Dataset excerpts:

┌──

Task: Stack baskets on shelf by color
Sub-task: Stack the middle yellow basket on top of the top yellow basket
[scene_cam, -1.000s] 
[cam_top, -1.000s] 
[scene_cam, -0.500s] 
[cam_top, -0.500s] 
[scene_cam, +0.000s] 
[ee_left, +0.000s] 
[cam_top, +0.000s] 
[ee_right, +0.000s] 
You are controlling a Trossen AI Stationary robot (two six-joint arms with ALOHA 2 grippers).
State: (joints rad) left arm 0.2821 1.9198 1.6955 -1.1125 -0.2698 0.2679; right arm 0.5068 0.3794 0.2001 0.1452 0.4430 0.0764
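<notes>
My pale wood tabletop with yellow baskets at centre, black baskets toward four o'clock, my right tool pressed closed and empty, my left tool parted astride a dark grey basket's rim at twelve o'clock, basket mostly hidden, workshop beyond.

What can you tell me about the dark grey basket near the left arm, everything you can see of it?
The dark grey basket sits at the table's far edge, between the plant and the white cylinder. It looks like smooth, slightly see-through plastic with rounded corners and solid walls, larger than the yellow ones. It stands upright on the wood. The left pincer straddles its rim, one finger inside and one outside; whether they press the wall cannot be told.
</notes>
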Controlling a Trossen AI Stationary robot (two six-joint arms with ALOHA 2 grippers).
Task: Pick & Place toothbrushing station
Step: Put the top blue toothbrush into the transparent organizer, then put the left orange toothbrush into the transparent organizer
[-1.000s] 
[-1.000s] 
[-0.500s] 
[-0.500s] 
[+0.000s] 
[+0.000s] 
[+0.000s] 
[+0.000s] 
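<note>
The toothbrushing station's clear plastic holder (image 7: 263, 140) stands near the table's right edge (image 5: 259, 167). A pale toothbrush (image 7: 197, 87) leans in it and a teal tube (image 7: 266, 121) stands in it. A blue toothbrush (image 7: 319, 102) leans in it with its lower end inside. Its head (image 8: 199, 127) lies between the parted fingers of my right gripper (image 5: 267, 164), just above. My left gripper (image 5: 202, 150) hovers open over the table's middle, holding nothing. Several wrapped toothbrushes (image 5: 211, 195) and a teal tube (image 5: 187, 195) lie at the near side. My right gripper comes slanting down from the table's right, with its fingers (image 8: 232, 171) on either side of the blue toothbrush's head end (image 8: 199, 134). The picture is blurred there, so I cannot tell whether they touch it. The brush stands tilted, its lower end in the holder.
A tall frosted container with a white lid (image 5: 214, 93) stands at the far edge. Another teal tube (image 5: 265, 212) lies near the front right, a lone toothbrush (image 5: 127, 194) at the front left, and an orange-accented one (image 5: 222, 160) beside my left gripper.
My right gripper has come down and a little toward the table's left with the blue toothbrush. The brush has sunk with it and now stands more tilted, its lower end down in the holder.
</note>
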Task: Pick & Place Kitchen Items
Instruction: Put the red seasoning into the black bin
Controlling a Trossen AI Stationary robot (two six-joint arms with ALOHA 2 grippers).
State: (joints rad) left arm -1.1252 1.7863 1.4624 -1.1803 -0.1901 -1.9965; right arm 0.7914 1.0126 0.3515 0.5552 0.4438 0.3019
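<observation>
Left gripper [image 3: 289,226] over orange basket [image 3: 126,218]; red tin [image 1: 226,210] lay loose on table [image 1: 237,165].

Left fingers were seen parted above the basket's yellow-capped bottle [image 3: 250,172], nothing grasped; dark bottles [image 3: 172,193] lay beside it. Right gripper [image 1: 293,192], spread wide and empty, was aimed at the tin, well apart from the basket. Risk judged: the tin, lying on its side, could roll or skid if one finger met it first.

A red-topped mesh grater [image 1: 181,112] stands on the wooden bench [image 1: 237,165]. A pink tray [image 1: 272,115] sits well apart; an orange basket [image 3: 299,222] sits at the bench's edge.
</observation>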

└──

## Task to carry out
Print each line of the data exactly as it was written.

## Solution
Task: Stack baskets on shelf by color
Sub-task: Stack the middle yellow basket on top of the top yellow basket
[scene_cam, -1.000s] 
[cam_top, -1.000s] 
[scene_cam, -0.500s] 
[cam_top, -0.500s] 
[scene_cam, +0.000s] 
[ee_left, +0.000s] 
[cam_top, +0.000s] 
[ee_right, +0.000s] 
You are controlling a Trossen AI Stationary robot (two six-joint arms with ALOHA 2 grippers).
State: (joints rad) left arm 0.2821 1.9198 1.6955 -1.1125 -0.2698 0.2679; right arm 0.5068 0.3794 0.2001 0.1452 0.4430 0.0764
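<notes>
My pale wood tabletop with yellow baskets at centre, black baskets toward four o'clock, my right tool pressed closed and empty, my left tool parted astride a dark grey basket's rim at twelve o'clock, basket mostly hidden, workshop beyond.

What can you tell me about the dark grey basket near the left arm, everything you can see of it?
The dark grey basket sits at the table's far edge, between the plant and the white cylinder. It looks like smooth, slightly see-through plastic with rounded corners and solid walls, larger than the yellow ones. It stands upright on the wood. The left pincer straddles its rim, one finger inside and one outside; whether they press the wall cannot be told.
</notes>
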Controlling a Trossen AI Stationary robot (two six-joint arms with ALOHA 2 grippers).
Task: Pick & Place toothbrushing station
Step: Put the top blue toothbrush into the transparent organizer, then put the left orange toothbrush into the transparent organizer
[-1.000s] 
[-1.000s] 
[-0.500s] 
[-0.500s] 
[+0.000s] 
[+0.000s] 
[+0.000s] 
[+0.000s] 
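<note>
The toothbrushing station's clear plastic holder (image 7: 263, 140) stands near the table's right edge (image 5: 259, 167). A pale toothbrush (image 7: 197, 87) leans in it and a teal tube (image 7: 266, 121) stands in it. A blue toothbrush (image 7: 319, 102) leans in it with its lower end inside. Its head (image 8: 199, 127) lies between the parted fingers of my right gripper (image 5: 267, 164), just above. My left gripper (image 5: 202, 150) hovers open over the table's middle, holding nothing. Several wrapped toothbrushes (image 5: 211, 195) and a teal tube (image 5: 187, 195) lie at the near side. My right gripper comes slanting down from the table's right, with its fingers (image 8: 232, 171) on either side of the blue toothbrush's head end (image 8: 199, 134). The picture is blurred there, so I cannot tell whether they touch it. The brush stands tilted, its lower end in the holder.
A tall frosted container with a white lid (image 5: 214, 93) stands at the far edge. Another teal tube (image 5: 265, 212) lies near the front right, a lone toothbrush (image 5: 127, 194) at the front left, and an orange-accented one (image 5: 222, 160) beside my left gripper.
My right gripper has come down and a little toward the table's left with the blue toothbrush. The brush has sunk with it and now stands more tilted, its lower end down in the holder.
</note>
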Task: Pick & Place Kitchen Items
Instruction: Put the red seasoning into the black bin
Controlling a Trossen AI Stationary robot (two six-joint arms with ALOHA 2 grippers).
State: (joints rad) left arm -1.1252 1.7863 1.4624 -1.1803 -0.1901 -1.9965; right arm 0.7914 1.0126 0.3515 0.5552 0.4438 0.3019
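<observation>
Left gripper [image 3: 289,226] over orange basket [image 3: 126,218]; red tin [image 1: 226,210] lay loose on table [image 1: 237,165].

Left fingers were seen parted above the basket's yellow-capped bottle [image 3: 250,172], nothing grasped; dark bottles [image 3: 172,193] lay beside it. Right gripper [image 1: 293,192], spread wide and empty, was aimed at the tin, well apart from the basket. Risk judged: the tin, lying on its side, could roll or skid if one finger met it first.

A red-topped mesh grater [image 1: 181,112] stands on the wooden bench [image 1: 237,165]. A pink tray [image 1: 272,115] sits well apart; an orange basket [image 3: 299,222] sits at the bench's edge.
</observation>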

That finishes the exercise, with nothing more to add.